Nel 2009 la Regione aveva dichiarato l’interesse pubblico della Via del Mare. Nel 2012 il Cipe (Comitato interministeriale per la programmazione economica) l’aveva autorizzata con prescrizioni. Nel 2013 era partita la gara, ma nel frattempo la Corte dei Conti aveva imposto alcune modifiche al progetto. Poi, nel 2015, lo stop improvviso motivato dal fatto che – dopo lo scandalo Mose – la Procura di Venezia aveva aperto un’inchiesta per turbativa d’asta (finita senza conseguenze) su sei dirigenti regionali. Le accuse riguardavano proprio la dichiarazione di pubblico interesse che secondo i pm favoriva la società di Minutillo e Galan.

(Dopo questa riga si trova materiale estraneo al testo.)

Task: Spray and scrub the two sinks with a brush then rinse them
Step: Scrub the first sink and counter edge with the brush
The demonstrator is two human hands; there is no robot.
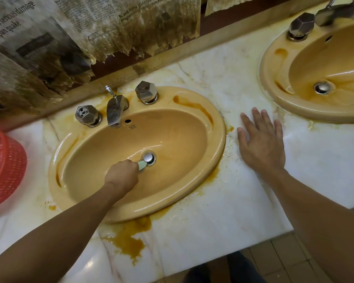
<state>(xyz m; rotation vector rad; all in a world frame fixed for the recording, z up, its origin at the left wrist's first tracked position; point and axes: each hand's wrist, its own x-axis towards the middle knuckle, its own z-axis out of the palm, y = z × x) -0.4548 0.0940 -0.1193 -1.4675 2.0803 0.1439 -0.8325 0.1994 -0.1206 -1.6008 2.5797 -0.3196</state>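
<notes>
Left hand: the left hand [122,172] is closed in a fist around the brush [141,166]. Only the pale green neck shows past the knuckles, and the bristles are hidden.
Brush position: low in the bowl of the near sink [219,135], with its tip right at the drain stopper [148,157]. The fist grip probably lets the person push down hard on grime around the drain ring.
Right hand: the right hand [261,144] lies open and flat, fingers spread, on the tabletop [223,221] between the two sinks. It holds nothing and looks like a brace for leaning over the bowl.
Near sink: set toward the left end of the tabletop, with the faucet [114,111] and its two knobs along the back edge. The bowl looks wet.
Second sink: the second sink [272,78] sits at the far right corner, partly out of view. Its bowl is glossy and brown marks remain on its rim.
Stains: orange-brown stains [129,240] lie on the tabletop at the near sink's front rim, reaching toward the front edge.
Other items: a red basket [4,166] sits at the left edge, and torn newspaper [49,37] hangs on the wall behind.
Stage: scrubbing the near sink, by my reading; rinsing seems yet to come.
</notes>
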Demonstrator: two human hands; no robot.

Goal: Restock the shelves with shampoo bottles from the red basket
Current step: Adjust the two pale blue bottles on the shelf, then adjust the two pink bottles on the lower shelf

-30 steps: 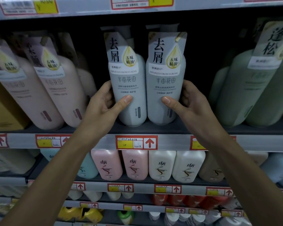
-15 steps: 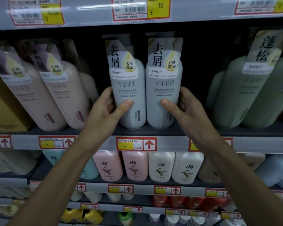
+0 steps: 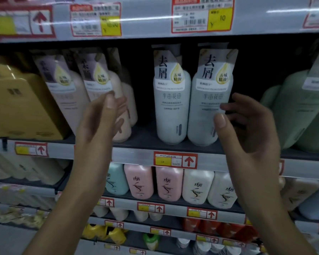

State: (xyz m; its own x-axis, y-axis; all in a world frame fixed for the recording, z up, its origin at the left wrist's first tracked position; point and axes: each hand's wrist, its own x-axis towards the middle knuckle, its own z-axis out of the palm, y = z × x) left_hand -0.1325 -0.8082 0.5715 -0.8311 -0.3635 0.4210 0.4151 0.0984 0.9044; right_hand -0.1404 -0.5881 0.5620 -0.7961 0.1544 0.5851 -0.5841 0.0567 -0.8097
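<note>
Two pale grey-white shampoo bottles stand upright side by side on the shelf, the left bottle and the right bottle, each with a card tag over its pump. My left hand hovers in front of the pink bottles, clear of the left bottle, fingers relaxed and empty. My right hand is loosely spread just right of the right bottle; its thumb overlaps the bottle's lower right edge, and I cannot tell if it touches. The red basket is out of view.
Pink-beige bottles lean at the left beside a yellow box. Green bottles stand at the right. Lower shelves hold pink, white and teal bottles. Price tags line every shelf edge, with a dark gap right of the grey pair.
Both hands have let go of the two grey-white bottles and drawn back. My left hand has shifted left towards the pink bottles. The bottles stay standing on the shelf.
</note>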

Adesso la procedura si rimette in moto con un provvedimento della giunta che ordina di andare avanti con l’aggiudicazione. “Prosegue il nostro impegno per la realizzazione delle infrastrutture che servono allo sviluppo del Veneto”, ha dichiarato Zaia, citando anche la Pedemontana. La vicepresidente della Regione, Elisa De Berti, ha indicato le tappe dell’iter: “Ora la parola passa a chi ha partecipato alla gara e ha presentato le offerte”. Ma quanto influirà il tempo trascorso su un progetto così vecchio? Quanto influiranno i trascorsi giudiziari? Il gruppo Mantovani, che naviga in cattive acque e ha raggiunto un accordo per il concordato preventivo, affida anche a questo progetto le proprie speranze di uscire dalla crisi, mentre Sis ha cantieri aperti ovunque, anche se la gestione dei lavori della Pedemontana ha suscitato molte perplessità.